O cockpit do Airbus se tornou um pandemônio de luzes e sons. Alarmes indicando todo tipo de pane – do leme, dos instrumentos, dos computadores – começaram a piscar, acompanhados dos sons de alerta respectivos. A razão era a formação de gelo nos tubos de Pitot que, do lado de fora do aparelho, monitoram parâmetros fundamentais para o voo, como a velocidade do avião, a do vento e a temperatura. O gelo enlouqueceu os sensores. O computador de bordo interpretou isso como se o avião tivesse estolado – ou seja, perdido sustentação.
O caos durou um minuto e meio. O piloto decidiu, então, pôr em prática um terceiro procedimento, chamado “unreliable speed indication” (“indicação não confiável de velocidade”). Em outras palavras: acertadamente, ele ignorou as informações dos sensores. Corrigiu a altitude e a velocidade do avião tomando por base outro sistema – o GPS, aparelho que mede o posicionamento da aeronave no globo terrestre –, e o avião pôde continuar seu voo até Paris.

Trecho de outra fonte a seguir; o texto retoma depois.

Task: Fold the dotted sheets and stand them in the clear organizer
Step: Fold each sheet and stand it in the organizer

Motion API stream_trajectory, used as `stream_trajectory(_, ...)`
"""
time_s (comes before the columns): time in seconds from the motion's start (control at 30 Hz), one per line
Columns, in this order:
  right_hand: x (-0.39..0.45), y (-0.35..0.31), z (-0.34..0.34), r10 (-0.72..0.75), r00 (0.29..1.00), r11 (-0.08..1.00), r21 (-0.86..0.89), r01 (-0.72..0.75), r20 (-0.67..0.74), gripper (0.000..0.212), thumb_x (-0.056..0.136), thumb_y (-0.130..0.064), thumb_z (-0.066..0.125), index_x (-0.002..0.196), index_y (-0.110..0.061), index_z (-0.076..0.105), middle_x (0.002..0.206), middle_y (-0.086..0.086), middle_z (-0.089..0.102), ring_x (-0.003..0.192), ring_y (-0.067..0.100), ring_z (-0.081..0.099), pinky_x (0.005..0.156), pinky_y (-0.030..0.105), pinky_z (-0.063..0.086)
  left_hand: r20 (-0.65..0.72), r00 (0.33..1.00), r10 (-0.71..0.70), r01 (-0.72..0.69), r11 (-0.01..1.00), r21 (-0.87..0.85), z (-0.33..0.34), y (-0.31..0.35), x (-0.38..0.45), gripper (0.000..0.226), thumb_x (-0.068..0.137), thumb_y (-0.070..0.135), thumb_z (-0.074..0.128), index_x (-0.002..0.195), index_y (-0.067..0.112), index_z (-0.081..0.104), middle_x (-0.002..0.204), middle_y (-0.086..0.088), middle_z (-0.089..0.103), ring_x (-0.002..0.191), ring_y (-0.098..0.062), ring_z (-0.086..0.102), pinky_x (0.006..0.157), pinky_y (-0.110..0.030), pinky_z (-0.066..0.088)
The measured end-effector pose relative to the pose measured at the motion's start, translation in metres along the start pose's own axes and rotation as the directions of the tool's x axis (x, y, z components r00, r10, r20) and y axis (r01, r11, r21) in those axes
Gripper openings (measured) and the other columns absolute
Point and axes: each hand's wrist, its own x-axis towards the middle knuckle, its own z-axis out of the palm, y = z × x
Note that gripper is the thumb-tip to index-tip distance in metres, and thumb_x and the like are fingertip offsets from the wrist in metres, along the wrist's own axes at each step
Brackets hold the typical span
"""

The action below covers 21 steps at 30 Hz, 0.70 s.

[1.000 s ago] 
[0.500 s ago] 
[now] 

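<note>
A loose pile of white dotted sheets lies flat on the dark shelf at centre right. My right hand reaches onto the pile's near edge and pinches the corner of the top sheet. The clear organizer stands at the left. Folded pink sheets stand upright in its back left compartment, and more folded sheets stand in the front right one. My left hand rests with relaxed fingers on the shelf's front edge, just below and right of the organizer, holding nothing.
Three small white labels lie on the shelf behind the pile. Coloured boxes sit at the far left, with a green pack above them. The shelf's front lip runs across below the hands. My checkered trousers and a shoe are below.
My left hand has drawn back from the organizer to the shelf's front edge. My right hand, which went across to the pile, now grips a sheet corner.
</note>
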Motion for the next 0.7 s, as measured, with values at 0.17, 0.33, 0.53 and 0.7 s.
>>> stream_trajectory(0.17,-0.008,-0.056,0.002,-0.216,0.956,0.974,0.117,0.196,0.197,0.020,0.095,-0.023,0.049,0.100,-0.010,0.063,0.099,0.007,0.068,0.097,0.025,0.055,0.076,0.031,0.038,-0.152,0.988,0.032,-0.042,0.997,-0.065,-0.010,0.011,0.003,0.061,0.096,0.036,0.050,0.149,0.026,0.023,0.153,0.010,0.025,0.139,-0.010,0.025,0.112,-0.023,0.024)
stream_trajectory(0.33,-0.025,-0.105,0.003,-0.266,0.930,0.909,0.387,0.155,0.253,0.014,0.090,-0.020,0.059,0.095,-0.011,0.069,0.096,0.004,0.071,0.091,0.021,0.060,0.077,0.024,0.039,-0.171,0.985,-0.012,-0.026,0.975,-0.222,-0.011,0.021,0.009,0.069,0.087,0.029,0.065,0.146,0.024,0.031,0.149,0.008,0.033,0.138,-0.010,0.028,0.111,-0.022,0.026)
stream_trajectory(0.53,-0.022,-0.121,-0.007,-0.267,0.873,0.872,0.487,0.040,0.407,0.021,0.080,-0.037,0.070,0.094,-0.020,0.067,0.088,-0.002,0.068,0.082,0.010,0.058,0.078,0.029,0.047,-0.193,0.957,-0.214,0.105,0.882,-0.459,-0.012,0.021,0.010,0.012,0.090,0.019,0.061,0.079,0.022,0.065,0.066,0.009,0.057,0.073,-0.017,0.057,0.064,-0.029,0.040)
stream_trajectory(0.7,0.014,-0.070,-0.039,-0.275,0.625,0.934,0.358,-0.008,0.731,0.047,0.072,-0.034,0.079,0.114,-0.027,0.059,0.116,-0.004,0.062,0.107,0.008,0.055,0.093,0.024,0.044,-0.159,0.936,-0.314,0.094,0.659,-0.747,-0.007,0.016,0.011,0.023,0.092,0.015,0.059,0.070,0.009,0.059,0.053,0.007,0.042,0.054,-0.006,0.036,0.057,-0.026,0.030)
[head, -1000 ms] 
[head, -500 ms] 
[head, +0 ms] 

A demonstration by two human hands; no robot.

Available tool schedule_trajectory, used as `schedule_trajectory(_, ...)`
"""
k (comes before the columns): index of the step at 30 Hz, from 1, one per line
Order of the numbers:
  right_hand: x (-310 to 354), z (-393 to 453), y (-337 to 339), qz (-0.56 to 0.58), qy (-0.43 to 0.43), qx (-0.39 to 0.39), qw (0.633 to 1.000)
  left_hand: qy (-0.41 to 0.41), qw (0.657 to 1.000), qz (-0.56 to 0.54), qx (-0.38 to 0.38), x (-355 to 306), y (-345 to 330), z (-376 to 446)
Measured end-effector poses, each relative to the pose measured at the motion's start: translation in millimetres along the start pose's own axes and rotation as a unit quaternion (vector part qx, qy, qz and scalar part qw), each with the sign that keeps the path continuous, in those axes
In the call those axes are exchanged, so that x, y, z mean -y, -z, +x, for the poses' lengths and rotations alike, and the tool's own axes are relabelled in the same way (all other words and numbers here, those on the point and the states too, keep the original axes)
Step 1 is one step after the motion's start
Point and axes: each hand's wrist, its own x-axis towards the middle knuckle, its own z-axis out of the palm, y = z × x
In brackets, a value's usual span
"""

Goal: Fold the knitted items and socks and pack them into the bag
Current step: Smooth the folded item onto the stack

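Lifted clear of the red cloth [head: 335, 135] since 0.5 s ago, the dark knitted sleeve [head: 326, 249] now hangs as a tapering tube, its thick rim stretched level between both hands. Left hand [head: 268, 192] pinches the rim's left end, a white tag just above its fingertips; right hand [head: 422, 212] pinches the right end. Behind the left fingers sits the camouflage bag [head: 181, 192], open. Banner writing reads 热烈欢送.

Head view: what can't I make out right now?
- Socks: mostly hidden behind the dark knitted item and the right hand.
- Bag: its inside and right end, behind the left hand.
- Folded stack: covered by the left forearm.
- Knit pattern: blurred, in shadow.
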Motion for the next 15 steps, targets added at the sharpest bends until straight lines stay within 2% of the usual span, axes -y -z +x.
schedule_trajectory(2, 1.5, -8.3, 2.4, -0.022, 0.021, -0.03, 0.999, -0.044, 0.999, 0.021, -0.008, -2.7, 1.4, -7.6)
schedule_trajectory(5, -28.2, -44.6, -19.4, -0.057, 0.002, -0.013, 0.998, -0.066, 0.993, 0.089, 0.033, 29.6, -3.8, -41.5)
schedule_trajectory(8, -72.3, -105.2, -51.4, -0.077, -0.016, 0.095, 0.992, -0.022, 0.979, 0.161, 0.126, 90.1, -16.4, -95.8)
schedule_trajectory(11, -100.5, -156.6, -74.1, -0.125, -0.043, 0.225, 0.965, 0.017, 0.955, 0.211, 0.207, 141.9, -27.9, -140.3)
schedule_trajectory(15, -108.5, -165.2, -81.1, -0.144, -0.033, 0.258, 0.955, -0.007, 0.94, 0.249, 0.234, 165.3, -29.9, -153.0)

A sequência de eventos do incidente descrito acima – ocorrido em agosto do ano passado com um A330-200 da Air Caraïbes, uma pequena companhia aérea francesa que opera no Caribe – guarda fortes semelhanças com as últimas mensagens enviadas pelo voo AF 447 que caiu no Atlântico na noite de 31 de maio, matando 228 pessoas. Saber se foi realmente isso o que aconteceu é fundamental para quem voa de avião voltar a confiar nos Airbus – e na segurança da aviação comercial em geral. Que riscos, afinal, corre quem embarca, hoje, em um avião de passageiros?
Por mais que as estatísticas nos digam que voar de avião é mais seguro que pegar a estrada com o próprio carro, elas são incapazes de tranquilizar boa parte dos passageiros. O medo de voar, que poderia parecer irracional, é profundamente racional. Tem a ver com a ignorância do leigo. Até a semana passada, quem sabia que um avião de 59 metros de comprimento depende do bom funcionamento de uma peça de menos de 20 centímetros, chamada tubo de Pitot (leia o quadro na última página)? Tem a ver com a sensação de impotência de quem põe a vida nas mãos de um piloto, cruzando o céu a 900 quilômetros por hora e 10.000 metros de altura. E tem a ver com a sensação de que, no carro, nós temos mais controle sobre nossa vida do que num avião. Esse controle é em grande parte ilusório – mas não totalmente. Ao comparar as estatísticas de acidentes de avião com as de automóveis, a impressão inicial é que morrem muito mais pessoas dentro de um carro que voando. Em parte, isso é correto. Segundo dados do Cenipa, o órgão da Aeronáutica que investiga acidentes com aviões, 996 pessoas morreram em desastres aéreos no Brasil entre 1996 e 2008. Estimativas do Ministério da Saúde mostram que nas ruas e estradas do país morrem 36 mil pessoas por ano. A diferença é gigantesca: para cada pessoa morta num acidente de avião no Brasil, morreram 360 no trânsito. Mas esses são números absolutos.
Baseando-se nos registros estatísticos dos Estados Unidos, matemáticos calcularam a probabilidade bruta de morrer eletrocutado ao fazer a barba, tomando banho de banheira ou viajando de avião (leia o quadro na última página). Essa conta ajuda a ter uma ideia do risco relativo de uma atividade em relação a outra. Mas nos informa pouco sobre nossa própria vida. Quem dirige alcoolizado, além de cometer um crime, multiplica enormemente o risco de morrer (e de matar outras pessoas). Da mesma forma, voar toda semana é obviamente mais arriscado que pegar o avião uma vez por ano. Embarcar em certos tipos de aeronave é mais seguro que em outras, a julgar pelos registros (leia o quadro abaixo).